Btw, for me it seems counter-intuitive for a command called amidiview to be able to make changes to the graph, as ‘view’ seems to imply read-only interactions. An alternative name I could suggest is amidigraph - it should fit both the display and the editing nicely.
The rest makes sense, including partial string matching for port name ID.
Theoretically it could be useful if you want to tie to a particular index, as Midihub allows overriding the USB Port names, they may get changed between reconnects of Midihub if the user has edited them. A rare, but possibly legit use case for supporting the index based port selection.

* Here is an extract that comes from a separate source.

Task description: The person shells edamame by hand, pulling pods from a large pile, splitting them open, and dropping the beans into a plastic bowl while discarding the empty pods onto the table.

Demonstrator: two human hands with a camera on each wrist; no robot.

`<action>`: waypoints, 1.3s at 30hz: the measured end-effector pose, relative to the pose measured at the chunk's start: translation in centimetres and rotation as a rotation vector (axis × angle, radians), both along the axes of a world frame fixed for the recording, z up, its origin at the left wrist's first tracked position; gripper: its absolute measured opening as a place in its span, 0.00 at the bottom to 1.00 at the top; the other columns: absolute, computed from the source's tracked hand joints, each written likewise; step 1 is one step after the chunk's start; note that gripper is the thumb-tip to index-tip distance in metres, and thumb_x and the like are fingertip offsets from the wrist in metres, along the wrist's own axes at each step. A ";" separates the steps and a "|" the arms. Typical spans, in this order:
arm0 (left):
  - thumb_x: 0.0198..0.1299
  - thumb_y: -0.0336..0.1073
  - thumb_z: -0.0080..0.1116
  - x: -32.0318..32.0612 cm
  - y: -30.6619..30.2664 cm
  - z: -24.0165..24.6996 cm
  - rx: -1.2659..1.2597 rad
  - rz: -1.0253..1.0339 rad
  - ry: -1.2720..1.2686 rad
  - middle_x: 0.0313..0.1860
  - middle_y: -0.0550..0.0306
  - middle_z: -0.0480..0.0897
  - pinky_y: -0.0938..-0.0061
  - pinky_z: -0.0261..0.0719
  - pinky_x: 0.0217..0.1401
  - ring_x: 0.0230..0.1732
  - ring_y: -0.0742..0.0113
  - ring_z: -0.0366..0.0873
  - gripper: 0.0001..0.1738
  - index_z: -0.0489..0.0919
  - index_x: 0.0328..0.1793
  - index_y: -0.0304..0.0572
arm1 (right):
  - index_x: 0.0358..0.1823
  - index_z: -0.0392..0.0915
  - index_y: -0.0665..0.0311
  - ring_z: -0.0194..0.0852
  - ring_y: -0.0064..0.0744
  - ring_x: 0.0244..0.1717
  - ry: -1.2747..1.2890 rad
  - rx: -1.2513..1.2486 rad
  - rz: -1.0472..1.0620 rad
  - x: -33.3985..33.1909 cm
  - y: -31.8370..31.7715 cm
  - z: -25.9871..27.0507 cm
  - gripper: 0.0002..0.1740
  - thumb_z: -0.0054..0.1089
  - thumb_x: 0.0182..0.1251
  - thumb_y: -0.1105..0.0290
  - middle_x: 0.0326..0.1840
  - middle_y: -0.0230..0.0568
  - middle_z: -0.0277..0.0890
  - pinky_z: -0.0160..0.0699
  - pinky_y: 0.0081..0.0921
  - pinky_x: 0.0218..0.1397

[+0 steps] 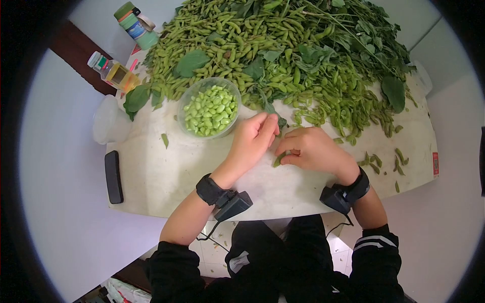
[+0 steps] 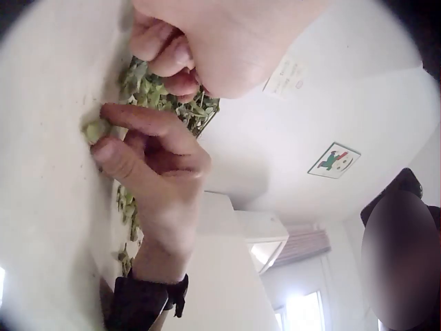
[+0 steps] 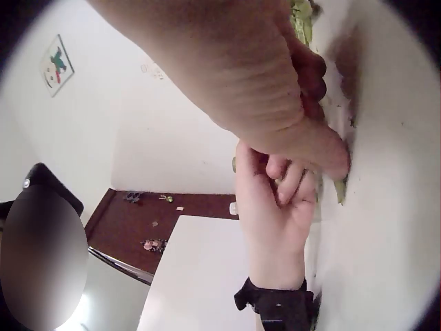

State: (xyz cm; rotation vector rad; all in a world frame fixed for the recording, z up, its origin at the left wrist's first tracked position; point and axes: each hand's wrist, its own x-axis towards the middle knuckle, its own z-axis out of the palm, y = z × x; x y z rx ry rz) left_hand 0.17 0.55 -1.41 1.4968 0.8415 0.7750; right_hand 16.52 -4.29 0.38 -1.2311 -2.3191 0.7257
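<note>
My right hand pinches a green soybean pod between thumb and index finger, low over the table. In the left wrist view the pod pokes out past those fingertips, and in the right wrist view its tip points down by the thumb. Close beside it, my left hand has its fingers curled in toward the palm; the inside of the palm is hidden. A clear round tub of shelled green beans stands just left of my left hand.
A large heap of pods and leafy stems covers the back of the table. Emptied-looking pods lie right of centre, with several loose pods near the right edge. A phone, bottle and green-lidded container stand left.
</note>
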 end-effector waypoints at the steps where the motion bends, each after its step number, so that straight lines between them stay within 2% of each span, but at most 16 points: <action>1: 0.64 0.39 0.43 0.0 0.0 0.0 0.001 0.000 0.000 0.16 0.67 0.66 0.85 0.55 0.20 0.18 0.83 0.58 0.17 0.70 0.25 0.37 | 0.31 0.74 0.60 0.72 0.40 0.25 0.019 0.039 -0.003 0.0 0.0 -0.2 0.10 0.62 0.46 0.68 0.23 0.38 0.73 0.68 0.32 0.28; 3: 0.65 0.39 0.42 0.0 0.1 -0.1 -0.011 -0.012 0.012 0.16 0.67 0.66 0.85 0.55 0.20 0.18 0.82 0.58 0.17 0.70 0.25 0.37 | 0.32 0.73 0.61 0.72 0.41 0.25 0.038 0.079 -0.006 0.1 0.0 0.0 0.11 0.62 0.46 0.69 0.23 0.39 0.73 0.68 0.32 0.28; 6: 0.65 0.39 0.41 0.0 0.1 -0.4 -0.004 0.002 -0.009 0.16 0.67 0.66 0.85 0.54 0.20 0.18 0.82 0.58 0.16 0.71 0.27 0.37 | 0.34 0.70 0.65 0.72 0.40 0.25 0.097 -0.082 -0.148 -0.1 -0.1 1.0 0.11 0.60 0.48 0.71 0.22 0.42 0.73 0.69 0.28 0.28; 8: 0.65 0.40 0.41 0.0 0.1 -0.3 0.002 -0.012 -0.038 0.16 0.67 0.66 0.85 0.54 0.20 0.18 0.82 0.58 0.16 0.71 0.29 0.38 | 0.34 0.68 0.67 0.73 0.34 0.23 0.256 -0.090 -0.280 -0.2 -0.3 1.2 0.10 0.57 0.52 0.73 0.20 0.42 0.72 0.69 0.25 0.26; 9: 0.65 0.41 0.41 0.0 0.0 -0.3 0.006 -0.026 -0.068 0.17 0.67 0.66 0.85 0.55 0.19 0.18 0.82 0.59 0.15 0.70 0.31 0.38 | 0.34 0.68 0.67 0.73 0.34 0.23 0.256 -0.090 -0.280 -0.1 -0.3 1.1 0.10 0.57 0.52 0.73 0.20 0.42 0.72 0.69 0.25 0.26; 12: 0.65 0.41 0.43 0.0 -0.3 0.6 -0.059 -0.116 -0.137 0.18 0.69 0.65 0.86 0.55 0.20 0.19 0.83 0.59 0.13 0.70 0.35 0.40 | 0.33 0.66 0.67 0.73 0.26 0.22 0.421 -0.006 -0.301 0.0 0.0 0.2 0.08 0.54 0.55 0.73 0.19 0.38 0.70 0.68 0.21 0.25; 14: 0.64 0.41 0.44 0.1 -0.5 0.8 -0.083 -0.181 -0.133 0.19 0.69 0.64 0.87 0.55 0.20 0.19 0.83 0.59 0.12 0.69 0.36 0.40 | 0.33 0.65 0.66 0.67 0.20 0.19 0.672 -0.018 -0.311 -0.1 0.2 -0.4 0.08 0.54 0.57 0.72 0.18 0.34 0.68 0.64 0.20 0.21; 15: 0.64 0.41 0.45 0.1 -0.6 0.8 -0.108 -0.246 -0.128 0.20 0.70 0.64 0.87 0.55 0.20 0.20 0.84 0.59 0.11 0.69 0.37 0.41 | 0.33 0.65 0.66 0.67 0.20 0.19 0.671 -0.018 -0.310 0.0 0.2 -0.2 0.08 0.54 0.57 0.72 0.18 0.34 0.68 0.64 0.20 0.21; 18: 0.63 0.40 0.47 0.0 -0.2 -0.1 0.037 -0.267 -0.076 0.21 0.71 0.64 0.89 0.55 0.21 0.21 0.85 0.58 0.10 0.69 0.36 0.41 | 0.32 0.65 0.66 0.62 0.18 0.17 0.537 -0.064 -0.360 0.3 0.0 0.3 0.08 0.54 0.57 0.71 0.17 0.33 0.66 0.61 0.18 0.20; 20: 0.63 0.40 0.46 0.0 -0.2 -0.4 0.021 -0.263 -0.076 0.21 0.71 0.64 0.89 0.55 0.21 0.21 0.85 0.58 0.11 0.69 0.36 0.41 | 0.32 0.67 0.67 0.59 0.18 0.16 0.481 -0.032 -0.358 0.6 0.2 0.1 0.09 0.53 0.60 0.69 0.15 0.33 0.64 0.59 0.18 0.19; 24: 0.63 0.40 0.46 -0.1 -0.3 -0.2 -0.030 -0.254 -0.082 0.21 0.71 0.63 0.88 0.54 0.21 0.21 0.85 0.58 0.11 0.68 0.35 0.40 | 0.31 0.68 0.68 0.60 0.18 0.16 0.400 0.014 -0.325 1.1 0.3 0.2 0.10 0.50 0.62 0.67 0.14 0.33 0.63 0.60 0.19 0.19; 27: 0.63 0.39 0.46 -0.3 -0.2 -0.1 -0.057 -0.250 -0.060 0.21 0.70 0.64 0.88 0.55 0.21 0.21 0.85 0.58 0.10 0.69 0.35 0.40 | 0.30 0.70 0.67 0.62 0.19 0.16 0.468 -0.089 -0.392 0.6 0.2 0.4 0.11 0.48 0.64 0.66 0.14 0.33 0.64 0.60 0.18 0.20; 29: 0.63 0.39 0.46 -0.2 -0.2 -0.2 -0.011 -0.256 -0.037 0.21 0.70 0.64 0.88 0.55 0.21 0.21 0.85 0.59 0.10 0.69 0.35 0.40 | 0.27 0.71 0.67 0.63 0.20 0.16 0.693 -0.094 -0.482 0.0 0.3 0.5 0.12 0.48 0.64 0.66 0.14 0.33 0.66 0.61 0.18 0.20; 30: 0.63 0.38 0.47 -0.2 -0.2 -0.3 0.035 -0.262 -0.013 0.21 0.70 0.64 0.88 0.55 0.21 0.21 0.85 0.59 0.10 0.69 0.34 0.39 | 0.27 0.71 0.67 0.63 0.20 0.16 0.692 -0.094 -0.482 0.1 0.4 0.5 0.12 0.48 0.64 0.66 0.14 0.33 0.66 0.61 0.18 0.20; 34: 0.61 0.36 0.49 -0.1 -0.3 0.0 0.112 -0.237 -0.004 0.18 0.69 0.65 0.85 0.56 0.21 0.20 0.83 0.59 0.09 0.70 0.34 0.38 | 0.26 0.71 0.68 0.63 0.19 0.17 0.545 -0.110 -0.396 0.8 0.3 0.4 0.12 0.48 0.63 0.67 0.15 0.33 0.66 0.61 0.18 0.21; 39: 0.61 0.35 0.48 -0.5 -0.1 0.5 -0.028 -0.140 -0.189 0.23 0.71 0.68 0.87 0.57 0.24 0.23 0.85 0.59 0.08 0.71 0.34 0.38 | 0.25 0.71 0.68 0.59 0.19 0.17 0.499 -0.130 -0.288 1.1 0.1 0.6 0.11 0.49 0.62 0.69 0.15 0.34 0.64 0.58 0.18 0.20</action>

I didn’t come across the ‘wala’ word suffix before (first thing to come in mind was voilà due to similar sound), but it might make sense. I think the ‘a’ prefix indicates that it’s related to ALSA world, but in the end, it is your choice how to name it.
The executables, package, service and even the service-user have all switched to the final names:
midiminder - the service, the command for interacting with the service, and user name the service runs under
midiwala - the Swiss army knife of ALSA MIDI ports and connections
The package will correctly stop & disable the service under the older name, and will prompt you to remove the older packages. You can do so before or after installation of this version:
sudo apt remove amidiminder # or purge instead of remove if you prefer
sudp apt remove amidiauto # if you have this older pagkage
If you had custom rules loaded into amidiminder you can load them into midiminder:
midiminder load /etc/amidiminder.rules
You only need to do that once… the loaded rules are persistent, until you load other rules.